> _Task objective_
Every line below should be repeated exactly.

────────

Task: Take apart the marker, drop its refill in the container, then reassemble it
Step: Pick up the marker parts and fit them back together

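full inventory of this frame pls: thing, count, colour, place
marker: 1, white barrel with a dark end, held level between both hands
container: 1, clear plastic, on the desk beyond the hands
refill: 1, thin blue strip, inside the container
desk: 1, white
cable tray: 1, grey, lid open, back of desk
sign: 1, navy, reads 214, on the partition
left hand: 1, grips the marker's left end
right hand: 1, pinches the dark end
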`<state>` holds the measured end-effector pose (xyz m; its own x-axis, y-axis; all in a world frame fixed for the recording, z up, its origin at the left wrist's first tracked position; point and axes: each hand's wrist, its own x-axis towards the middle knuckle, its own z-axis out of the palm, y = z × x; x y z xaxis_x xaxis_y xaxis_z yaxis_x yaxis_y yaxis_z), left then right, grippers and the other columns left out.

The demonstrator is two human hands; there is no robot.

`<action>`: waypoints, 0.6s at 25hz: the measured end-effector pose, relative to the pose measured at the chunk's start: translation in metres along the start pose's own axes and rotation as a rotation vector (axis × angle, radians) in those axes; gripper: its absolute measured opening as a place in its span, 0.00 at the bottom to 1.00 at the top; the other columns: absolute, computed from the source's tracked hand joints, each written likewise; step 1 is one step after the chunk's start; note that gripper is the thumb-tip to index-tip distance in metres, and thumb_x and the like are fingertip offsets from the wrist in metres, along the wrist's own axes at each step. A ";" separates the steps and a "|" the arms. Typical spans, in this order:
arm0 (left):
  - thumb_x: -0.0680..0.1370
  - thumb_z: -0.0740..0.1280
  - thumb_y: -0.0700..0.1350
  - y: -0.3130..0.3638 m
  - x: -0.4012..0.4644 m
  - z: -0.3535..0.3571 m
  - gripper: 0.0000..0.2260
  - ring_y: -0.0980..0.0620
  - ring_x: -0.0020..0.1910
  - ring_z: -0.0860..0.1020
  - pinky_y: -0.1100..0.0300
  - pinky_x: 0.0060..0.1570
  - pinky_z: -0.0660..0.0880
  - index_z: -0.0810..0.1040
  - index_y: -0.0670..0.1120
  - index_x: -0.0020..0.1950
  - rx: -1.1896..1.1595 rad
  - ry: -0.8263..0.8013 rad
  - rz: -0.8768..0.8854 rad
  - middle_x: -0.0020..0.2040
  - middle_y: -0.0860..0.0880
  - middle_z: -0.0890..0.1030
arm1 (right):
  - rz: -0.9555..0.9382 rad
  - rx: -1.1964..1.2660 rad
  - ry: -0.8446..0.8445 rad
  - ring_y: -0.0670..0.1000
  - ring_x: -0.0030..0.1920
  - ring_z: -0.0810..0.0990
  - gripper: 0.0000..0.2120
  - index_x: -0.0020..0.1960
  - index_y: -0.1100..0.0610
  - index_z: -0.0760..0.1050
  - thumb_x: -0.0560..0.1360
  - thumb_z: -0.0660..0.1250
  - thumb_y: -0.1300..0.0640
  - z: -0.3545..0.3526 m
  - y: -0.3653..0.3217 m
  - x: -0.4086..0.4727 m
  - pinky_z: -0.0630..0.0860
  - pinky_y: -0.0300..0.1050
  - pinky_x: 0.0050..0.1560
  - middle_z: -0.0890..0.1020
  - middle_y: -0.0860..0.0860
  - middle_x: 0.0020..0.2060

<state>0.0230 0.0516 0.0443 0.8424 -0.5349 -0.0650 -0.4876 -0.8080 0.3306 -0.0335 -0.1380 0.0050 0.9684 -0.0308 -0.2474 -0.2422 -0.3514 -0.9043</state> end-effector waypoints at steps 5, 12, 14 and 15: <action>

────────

> _Exercise output_
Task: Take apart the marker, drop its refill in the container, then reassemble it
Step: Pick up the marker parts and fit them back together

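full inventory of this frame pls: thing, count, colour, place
marker: 1, white barrel with a dark end, held level between both hands
container: 1, clear plastic, on the desk beyond the hands
refill: 1, thin blue strip, inside the container
desk: 1, white
cable tray: 1, grey, lid open, back of desk
sign: 1, navy, reads 214, on the partition
left hand: 1, grips the marker's left end
right hand: 1, pinches the dark end
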`<state>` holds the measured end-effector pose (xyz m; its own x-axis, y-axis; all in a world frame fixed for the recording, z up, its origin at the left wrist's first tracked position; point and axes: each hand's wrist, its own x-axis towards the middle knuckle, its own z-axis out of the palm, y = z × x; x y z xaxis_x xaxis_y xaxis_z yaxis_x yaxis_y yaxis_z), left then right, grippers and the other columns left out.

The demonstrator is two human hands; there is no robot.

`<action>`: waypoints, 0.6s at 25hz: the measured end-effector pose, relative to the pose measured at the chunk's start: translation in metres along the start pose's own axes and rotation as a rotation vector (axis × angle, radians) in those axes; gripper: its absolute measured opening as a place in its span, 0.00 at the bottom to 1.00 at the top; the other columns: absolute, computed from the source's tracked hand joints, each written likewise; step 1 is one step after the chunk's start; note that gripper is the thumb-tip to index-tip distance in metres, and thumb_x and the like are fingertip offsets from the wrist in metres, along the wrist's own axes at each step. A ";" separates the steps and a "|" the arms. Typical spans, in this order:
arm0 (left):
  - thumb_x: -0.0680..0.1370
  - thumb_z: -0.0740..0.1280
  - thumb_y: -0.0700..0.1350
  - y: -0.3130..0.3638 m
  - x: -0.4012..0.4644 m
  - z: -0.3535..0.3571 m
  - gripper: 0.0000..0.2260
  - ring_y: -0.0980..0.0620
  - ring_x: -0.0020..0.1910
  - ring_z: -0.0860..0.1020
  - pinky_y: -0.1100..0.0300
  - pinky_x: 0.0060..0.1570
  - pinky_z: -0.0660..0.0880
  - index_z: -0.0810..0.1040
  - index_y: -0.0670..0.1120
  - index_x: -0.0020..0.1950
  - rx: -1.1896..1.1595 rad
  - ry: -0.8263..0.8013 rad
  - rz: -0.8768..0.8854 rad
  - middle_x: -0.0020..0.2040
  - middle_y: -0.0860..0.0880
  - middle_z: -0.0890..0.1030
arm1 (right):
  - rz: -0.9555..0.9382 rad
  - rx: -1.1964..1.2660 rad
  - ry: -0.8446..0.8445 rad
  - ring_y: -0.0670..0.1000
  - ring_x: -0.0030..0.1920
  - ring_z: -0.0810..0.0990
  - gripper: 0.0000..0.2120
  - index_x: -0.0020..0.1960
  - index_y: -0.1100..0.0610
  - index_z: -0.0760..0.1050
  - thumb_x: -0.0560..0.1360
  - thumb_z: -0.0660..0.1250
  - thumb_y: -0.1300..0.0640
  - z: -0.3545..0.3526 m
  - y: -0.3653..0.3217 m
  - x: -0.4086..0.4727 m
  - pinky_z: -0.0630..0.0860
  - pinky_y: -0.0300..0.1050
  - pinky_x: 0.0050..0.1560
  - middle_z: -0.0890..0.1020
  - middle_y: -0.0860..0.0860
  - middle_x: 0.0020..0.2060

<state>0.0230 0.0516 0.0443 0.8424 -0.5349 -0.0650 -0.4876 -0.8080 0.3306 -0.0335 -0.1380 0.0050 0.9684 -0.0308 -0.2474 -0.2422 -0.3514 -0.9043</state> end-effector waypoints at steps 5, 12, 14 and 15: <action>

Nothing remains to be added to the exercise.